───── DATA TO EXAMINE ─────
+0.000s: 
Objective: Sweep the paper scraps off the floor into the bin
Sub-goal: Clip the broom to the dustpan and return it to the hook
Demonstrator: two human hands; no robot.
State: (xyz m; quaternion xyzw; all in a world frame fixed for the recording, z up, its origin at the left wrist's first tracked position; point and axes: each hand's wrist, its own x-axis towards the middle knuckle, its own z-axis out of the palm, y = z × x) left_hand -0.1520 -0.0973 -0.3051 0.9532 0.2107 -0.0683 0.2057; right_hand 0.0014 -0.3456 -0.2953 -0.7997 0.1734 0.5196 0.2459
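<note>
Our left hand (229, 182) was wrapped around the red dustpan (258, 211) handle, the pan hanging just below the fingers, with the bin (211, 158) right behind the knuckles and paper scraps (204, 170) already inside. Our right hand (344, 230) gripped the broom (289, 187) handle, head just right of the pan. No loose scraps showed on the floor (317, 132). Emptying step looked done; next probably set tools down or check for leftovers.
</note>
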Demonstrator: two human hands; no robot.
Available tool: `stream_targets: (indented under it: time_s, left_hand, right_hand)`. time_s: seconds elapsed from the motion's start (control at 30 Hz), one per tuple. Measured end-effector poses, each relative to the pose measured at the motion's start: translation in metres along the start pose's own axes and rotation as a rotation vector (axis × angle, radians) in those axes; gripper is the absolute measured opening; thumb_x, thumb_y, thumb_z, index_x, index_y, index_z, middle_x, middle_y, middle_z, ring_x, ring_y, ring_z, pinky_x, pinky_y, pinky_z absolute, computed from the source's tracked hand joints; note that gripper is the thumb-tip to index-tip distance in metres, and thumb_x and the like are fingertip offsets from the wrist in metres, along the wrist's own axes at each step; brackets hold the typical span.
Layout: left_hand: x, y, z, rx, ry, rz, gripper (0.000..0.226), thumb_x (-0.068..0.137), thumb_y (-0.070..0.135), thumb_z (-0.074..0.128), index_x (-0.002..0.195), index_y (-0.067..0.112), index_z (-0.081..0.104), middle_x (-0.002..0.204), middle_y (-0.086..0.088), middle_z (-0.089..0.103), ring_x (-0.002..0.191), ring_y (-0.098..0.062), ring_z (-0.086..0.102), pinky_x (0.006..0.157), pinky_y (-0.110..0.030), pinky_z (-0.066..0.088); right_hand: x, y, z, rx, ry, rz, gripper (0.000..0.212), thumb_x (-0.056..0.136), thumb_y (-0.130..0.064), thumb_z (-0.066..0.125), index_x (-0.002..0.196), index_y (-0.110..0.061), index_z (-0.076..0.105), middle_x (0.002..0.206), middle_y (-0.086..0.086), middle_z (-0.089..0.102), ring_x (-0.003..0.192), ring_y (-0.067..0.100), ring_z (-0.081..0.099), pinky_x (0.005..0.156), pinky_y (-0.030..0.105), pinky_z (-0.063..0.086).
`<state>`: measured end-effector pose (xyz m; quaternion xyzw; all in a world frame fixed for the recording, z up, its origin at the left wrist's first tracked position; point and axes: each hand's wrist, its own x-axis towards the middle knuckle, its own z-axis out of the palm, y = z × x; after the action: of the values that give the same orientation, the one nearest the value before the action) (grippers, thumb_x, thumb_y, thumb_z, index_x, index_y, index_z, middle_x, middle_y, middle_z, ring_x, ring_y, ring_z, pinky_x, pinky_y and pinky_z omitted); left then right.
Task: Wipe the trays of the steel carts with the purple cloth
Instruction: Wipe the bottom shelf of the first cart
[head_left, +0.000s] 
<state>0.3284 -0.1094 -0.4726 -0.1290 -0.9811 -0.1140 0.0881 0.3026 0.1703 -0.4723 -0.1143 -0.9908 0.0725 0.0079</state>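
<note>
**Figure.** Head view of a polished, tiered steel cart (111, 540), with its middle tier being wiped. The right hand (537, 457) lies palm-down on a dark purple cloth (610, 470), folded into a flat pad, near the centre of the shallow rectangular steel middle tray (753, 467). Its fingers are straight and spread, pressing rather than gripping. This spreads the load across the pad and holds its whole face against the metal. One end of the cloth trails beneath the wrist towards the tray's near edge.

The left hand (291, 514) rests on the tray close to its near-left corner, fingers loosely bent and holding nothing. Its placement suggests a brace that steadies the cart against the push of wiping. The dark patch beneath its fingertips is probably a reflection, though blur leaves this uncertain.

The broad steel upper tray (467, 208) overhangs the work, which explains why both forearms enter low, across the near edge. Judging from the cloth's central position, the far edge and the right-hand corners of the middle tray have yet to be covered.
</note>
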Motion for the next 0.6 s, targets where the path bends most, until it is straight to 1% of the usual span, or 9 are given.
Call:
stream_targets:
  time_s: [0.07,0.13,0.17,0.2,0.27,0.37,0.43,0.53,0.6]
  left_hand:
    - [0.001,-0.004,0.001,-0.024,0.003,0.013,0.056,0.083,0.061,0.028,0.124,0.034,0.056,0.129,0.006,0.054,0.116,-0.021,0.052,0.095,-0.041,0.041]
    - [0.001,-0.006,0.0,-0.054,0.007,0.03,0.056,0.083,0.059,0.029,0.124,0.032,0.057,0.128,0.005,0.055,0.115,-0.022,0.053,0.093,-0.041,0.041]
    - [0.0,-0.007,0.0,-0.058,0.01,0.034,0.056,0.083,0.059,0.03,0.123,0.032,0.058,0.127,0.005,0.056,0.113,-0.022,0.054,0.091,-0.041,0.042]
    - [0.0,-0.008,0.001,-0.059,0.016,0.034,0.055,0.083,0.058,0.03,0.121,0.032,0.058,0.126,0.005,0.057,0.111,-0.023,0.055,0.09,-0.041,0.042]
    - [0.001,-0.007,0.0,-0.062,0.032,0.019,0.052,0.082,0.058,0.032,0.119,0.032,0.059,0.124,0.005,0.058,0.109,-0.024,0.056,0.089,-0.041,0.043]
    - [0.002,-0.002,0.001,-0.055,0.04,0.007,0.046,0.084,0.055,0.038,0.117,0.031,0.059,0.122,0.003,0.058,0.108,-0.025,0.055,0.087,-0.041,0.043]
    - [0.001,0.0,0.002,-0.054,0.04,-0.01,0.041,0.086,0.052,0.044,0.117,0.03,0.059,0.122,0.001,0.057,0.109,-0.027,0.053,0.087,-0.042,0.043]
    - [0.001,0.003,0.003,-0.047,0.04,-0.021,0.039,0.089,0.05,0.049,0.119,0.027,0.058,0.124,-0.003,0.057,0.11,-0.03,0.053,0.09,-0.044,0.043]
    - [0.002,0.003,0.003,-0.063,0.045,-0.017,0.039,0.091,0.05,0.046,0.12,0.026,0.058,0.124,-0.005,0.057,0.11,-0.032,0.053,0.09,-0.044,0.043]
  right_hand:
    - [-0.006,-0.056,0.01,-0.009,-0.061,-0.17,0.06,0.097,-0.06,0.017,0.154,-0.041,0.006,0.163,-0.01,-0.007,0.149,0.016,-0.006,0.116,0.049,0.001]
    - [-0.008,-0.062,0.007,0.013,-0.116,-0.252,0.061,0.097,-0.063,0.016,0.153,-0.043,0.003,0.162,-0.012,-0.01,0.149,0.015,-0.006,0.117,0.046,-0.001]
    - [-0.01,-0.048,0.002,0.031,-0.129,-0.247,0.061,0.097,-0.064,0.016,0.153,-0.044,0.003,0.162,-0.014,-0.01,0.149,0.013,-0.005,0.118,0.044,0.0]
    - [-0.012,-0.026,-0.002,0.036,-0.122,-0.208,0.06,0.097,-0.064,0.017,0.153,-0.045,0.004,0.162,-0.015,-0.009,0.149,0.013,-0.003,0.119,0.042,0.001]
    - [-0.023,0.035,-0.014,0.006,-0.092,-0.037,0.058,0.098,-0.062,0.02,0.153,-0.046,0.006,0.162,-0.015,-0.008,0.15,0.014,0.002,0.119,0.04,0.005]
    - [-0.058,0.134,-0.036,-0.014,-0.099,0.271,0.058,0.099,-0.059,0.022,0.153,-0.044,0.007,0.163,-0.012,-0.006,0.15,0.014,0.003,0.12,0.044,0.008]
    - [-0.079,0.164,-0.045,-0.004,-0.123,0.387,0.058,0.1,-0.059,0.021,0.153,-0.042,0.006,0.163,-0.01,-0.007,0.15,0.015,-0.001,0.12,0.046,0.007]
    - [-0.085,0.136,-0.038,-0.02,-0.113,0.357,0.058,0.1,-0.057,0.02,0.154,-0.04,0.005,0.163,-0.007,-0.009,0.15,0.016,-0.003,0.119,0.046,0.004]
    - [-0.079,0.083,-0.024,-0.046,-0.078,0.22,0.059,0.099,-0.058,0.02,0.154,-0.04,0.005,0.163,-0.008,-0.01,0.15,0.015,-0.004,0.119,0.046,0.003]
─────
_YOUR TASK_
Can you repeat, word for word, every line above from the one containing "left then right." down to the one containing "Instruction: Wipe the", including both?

_EXPECTED ANSWER_
`<state>`: measured end-effector pose (xyz m; quaternion xyzw; all in a world frame fixed for the recording, z up, its origin at the left wrist's first tracked position; point and axes: each hand's wrist, its own x-axis towards the middle knuckle, its own z-axis out of the palm, y = z × x; after the action: of the values that give the same orientation, the one nearest the value before the action) (grippers, thumb_x, thumb_y, thumb_z, index_x, index_y, index_z, middle_x, middle_y, middle_z, ring_x, ring_y, ring_z, pinky_x, pinky_y and pinky_z omitted); left then right.
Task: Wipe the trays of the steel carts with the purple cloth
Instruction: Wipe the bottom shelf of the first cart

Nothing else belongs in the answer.